*** Opening of THE DATA ***

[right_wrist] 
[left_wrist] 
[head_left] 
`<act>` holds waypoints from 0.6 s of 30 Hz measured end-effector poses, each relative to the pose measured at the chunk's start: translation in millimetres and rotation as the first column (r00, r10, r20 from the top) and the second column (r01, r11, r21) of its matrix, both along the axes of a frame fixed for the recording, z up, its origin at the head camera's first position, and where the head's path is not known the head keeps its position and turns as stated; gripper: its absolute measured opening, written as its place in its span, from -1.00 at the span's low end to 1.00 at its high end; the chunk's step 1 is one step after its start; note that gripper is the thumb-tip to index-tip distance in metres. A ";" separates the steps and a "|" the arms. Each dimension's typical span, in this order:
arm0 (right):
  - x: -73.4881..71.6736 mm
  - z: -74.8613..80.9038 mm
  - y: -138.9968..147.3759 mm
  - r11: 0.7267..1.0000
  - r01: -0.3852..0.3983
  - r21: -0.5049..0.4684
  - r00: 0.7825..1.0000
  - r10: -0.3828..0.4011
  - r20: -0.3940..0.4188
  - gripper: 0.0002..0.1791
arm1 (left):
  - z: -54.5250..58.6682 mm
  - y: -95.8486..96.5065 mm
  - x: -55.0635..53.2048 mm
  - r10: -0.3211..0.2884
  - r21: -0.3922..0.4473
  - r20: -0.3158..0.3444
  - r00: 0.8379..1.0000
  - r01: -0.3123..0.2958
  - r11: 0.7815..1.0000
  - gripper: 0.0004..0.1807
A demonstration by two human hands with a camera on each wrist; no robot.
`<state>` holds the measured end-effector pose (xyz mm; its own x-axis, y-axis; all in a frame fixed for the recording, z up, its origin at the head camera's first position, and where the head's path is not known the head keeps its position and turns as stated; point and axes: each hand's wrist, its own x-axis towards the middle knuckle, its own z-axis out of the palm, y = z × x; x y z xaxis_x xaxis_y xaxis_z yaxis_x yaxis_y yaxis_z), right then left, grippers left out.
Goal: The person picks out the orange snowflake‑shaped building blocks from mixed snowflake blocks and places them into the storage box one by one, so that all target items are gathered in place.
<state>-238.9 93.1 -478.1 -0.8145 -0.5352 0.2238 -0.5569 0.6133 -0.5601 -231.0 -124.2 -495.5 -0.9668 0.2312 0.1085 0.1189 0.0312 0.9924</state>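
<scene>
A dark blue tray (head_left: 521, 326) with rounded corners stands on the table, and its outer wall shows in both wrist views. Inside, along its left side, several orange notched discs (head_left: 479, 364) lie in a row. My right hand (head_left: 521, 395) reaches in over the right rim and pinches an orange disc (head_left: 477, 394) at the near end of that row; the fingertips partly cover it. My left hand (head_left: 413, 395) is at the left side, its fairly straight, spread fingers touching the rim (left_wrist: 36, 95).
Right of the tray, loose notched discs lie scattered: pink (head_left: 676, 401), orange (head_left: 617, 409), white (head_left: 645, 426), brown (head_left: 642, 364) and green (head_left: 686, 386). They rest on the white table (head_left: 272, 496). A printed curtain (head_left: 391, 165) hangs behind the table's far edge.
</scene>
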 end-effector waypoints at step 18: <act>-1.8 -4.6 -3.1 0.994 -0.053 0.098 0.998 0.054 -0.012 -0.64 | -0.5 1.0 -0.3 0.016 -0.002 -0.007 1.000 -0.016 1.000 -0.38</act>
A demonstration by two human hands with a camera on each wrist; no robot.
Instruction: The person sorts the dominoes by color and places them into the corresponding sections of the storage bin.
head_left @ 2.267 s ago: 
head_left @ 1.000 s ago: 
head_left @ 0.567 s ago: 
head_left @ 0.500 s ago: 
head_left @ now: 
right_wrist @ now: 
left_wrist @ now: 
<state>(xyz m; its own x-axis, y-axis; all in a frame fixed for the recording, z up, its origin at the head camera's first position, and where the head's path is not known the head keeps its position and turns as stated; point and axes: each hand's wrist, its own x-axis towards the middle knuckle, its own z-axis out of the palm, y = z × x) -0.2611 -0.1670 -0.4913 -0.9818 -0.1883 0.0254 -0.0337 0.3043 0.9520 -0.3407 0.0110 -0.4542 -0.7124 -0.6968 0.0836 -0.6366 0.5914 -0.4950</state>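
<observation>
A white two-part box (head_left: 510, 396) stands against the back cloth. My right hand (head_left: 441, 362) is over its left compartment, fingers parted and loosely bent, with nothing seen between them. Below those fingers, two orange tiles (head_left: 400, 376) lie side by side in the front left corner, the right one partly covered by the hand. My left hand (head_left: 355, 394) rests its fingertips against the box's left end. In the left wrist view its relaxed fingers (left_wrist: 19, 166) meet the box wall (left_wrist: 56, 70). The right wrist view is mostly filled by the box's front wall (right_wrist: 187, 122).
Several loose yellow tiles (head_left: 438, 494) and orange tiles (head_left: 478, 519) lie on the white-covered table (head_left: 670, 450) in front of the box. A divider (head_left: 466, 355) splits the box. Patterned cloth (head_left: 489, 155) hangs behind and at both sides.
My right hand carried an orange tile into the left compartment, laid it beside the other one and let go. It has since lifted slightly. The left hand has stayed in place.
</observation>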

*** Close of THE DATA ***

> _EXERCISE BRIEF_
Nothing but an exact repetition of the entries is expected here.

> _RESULT FOR THIS TASK_
[right_wrist] 
[left_wrist] 
[head_left] 
`<act>` holds waypoints from 0.6 s of 30 Hz measured end-effector poses, each relative to the pose measured at the chunk's start: translation in millimetres and rotation as the first column (r00, r10, r20 from the top) and the second column (r01, r11, r21) of its matrix, both along the axes of a frame fixed for the recording, z up, its origin at the head camera's first position, and where the head's path is not known the head keeps its position and turns as stated; gripper: its absolute measured opening, written as its place in its span, from -1.00 at the span's low end to 1.00 at its high end; the chunk's step 1 is one step after its start; note that gripper is the thumb-tip to index-tip distance in metres. A ";" separates the steps and a "|" the arms. Each dimension's typical span, in this order:
arm0 (right):
  - x: -73.4881..71.6736 mm
  - z: -74.8613..80.9038 mm
  - y: -138.9968..147.3759 mm
  - r11: 0.7267..1.0000
  - r01: -0.3852..0.3983
  - r21: -0.5049..0.4684
  - r00: 0.7825..1.0000
  - r10: -0.3828..0.4011
  - r20: -0.3940..0.4188
  - gripper: 0.0002..0.1791
arm1 (left):
  - z: -54.5250..58.6682 mm
  - y: -95.8486..96.5065 mm
  - x: -55.0635..53.2048 mm
  - r10: -0.3211..0.2884
  - r21: -0.3922..0.4473
  - r20: -0.3158..0.3444
  - r00: 0.8379..1.0000
  - r01: -0.3123..0.2958
  - r11: 0.7815..1.0000
  - gripper: 0.0004..0.1807
A demonstration by two human hands with a camera on each wrist; no robot.
`<state>` holds the measured end-effector pose (xyz mm; its own x-axis, y-axis; all in a frame fixed for the recording, z up, its origin at the head camera's first position, and where the head's path is not known the head keeps its position and turns as stated; point and axes: each hand's wrist, its own x-axis towards the middle knuckle, its own z-axis out of the palm, y = z × x; x y z xaxis_x xaxis_y xaxis_z yaxis_x yaxis_y yaxis_z), right then left, grippers left out.
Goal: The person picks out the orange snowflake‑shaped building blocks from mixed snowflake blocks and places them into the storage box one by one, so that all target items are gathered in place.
<state>-238.9 93.1 -478.1 -0.8145 -0.5352 0.2238 -0.5569 0.6133 -0.5601 -231.0 -124.2 -495.5 -0.9668 0.2312 0.1085 0.1189 0.0312 0.9924</state>
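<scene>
A dark blue tray (head_left: 521, 326) with rounded corners stands on the table, and its outer wall shows in both wrist views. Inside, along its left side, several orange notched discs (head_left: 479, 364) lie in a row. My right hand (head_left: 521, 395) reaches in over the right rim and pinches an orange disc (head_left: 477, 394) at the near end of that row; the fingertips partly cover it. My left hand (head_left: 413, 395) is at the left side, its fairly straight, spread fingers touching the rim (left_wrist: 36, 95).
Right of the tray, loose notched discs lie scattered: pink (head_left: 676, 401), orange (head_left: 617, 409), white (head_left: 645, 426), brown (head_left: 642, 364) and green (head_left: 686, 386). They rest on the white table (head_left: 272, 496). A printed curtain (head_left: 391, 165) hangs behind the table's far edge.
</scene>
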 end-effector waypoints at step 18: <act>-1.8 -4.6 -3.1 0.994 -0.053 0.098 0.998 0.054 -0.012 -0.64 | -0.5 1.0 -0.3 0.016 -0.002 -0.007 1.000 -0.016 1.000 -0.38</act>
A demonstration by two human hands with a camera on each wrist; no robot.
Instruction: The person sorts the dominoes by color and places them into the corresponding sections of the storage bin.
head_left @ 2.267 s ago: 
head_left @ 1.000 s ago: 
head_left @ 0.567 s ago: 
head_left @ 0.500 s ago: 
head_left @ now: 
right_wrist @ now: 
left_wrist @ now: 
<state>(xyz m; its own x-axis, y-axis; all in a frame fixed for the recording, z up, its origin at the head camera's first position, and where the head's path is not known the head keeps its position and turns as stated; point and axes: each hand's wrist, its own x-axis towards the middle knuckle, its own z-axis out of the palm, y = z × x) -0.2611 -0.1670 -0.4913 -0.9818 -0.1883 0.0254 -0.0337 0.3043 0.9520 -0.3407 0.0110 -0.4542 -0.7124 -0.6968 0.0836 -0.6366 0.5914 -0.4950</state>
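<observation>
A white two-part box (head_left: 510, 396) stands against the back cloth. My right hand (head_left: 441, 362) is over its left compartment, fingers parted and loosely bent, with nothing seen between them. Below those fingers, two orange tiles (head_left: 400, 376) lie side by side in the front left corner, the right one partly covered by the hand. My left hand (head_left: 355, 394) rests its fingertips against the box's left end. In the left wrist view its relaxed fingers (left_wrist: 19, 166) meet the box wall (left_wrist: 56, 70). The right wrist view is mostly filled by the box's front wall (right_wrist: 187, 122).
Several loose yellow tiles (head_left: 438, 494) and orange tiles (head_left: 478, 519) lie on the white-covered table (head_left: 670, 450) in front of the box. A divider (head_left: 466, 355) splits the box. Patterned cloth (head_left: 489, 155) hangs behind and at both sides.
My right hand carried an orange tile into the left compartment, laid it beside the other one and let go. It has since lifted slightly. The left hand has stayed in place.
</observation>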

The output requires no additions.